NEW YORK: Private credit managers are doing significantly more fossil-fuel deals now than just a few years ago, as they step into a void left by banks exiting assets they worry pose too big a climate risk.
The value of private credit deals in the oil and gas industry topped US$9bil in the 24 months through 2023.
This was up from US$450mil arranged in the preceding two years, according to data provided by Preqin, an analytics company that tracks the alternative investment industry.
That’s based on the limited pool of deals reported publicly or disclosed directly to Preqin.
The figures offer the clearest signal yet that fossil-fuel exclusion policies among banks – driven by regulatory and reputational concerns – are shifting some oil, gas and coal assets to less transparent corners of the market.

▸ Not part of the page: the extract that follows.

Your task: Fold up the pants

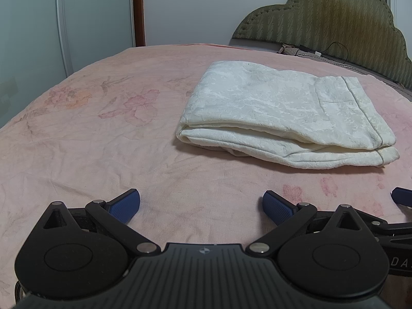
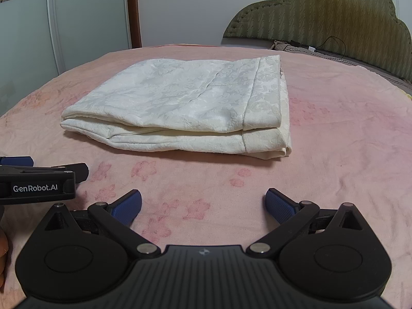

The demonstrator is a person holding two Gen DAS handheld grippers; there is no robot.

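Home bedroom: pink-sheeted bed (image 1: 103, 154), padded headboard (image 1: 334, 18), wardrobe (image 1: 64, 13).

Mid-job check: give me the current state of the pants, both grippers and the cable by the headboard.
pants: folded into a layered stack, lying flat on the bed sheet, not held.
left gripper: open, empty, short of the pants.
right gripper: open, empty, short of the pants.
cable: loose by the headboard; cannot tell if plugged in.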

It’s a trend that investors say is only going to increase in the coming years.
The expectation is that some banks “will just exit” the loans market for coal, oil and even gas, said Ryan Dunfield, chief executive officer of SAF Group, one of the largest alternative lenders in Canada’s energy sector.
The shift is particularly pronounced among banks based in Europe, where climate regulations are stricter than in other jurisdictions.
Lenders stepping up restrictions on fossil-fuel loans include BNP Paribas SA and ING Group NV.
The trend is hardest felt by less diversified mid-sized companies with weaker environmental, social and governance policies (ESG), according to Dunfield.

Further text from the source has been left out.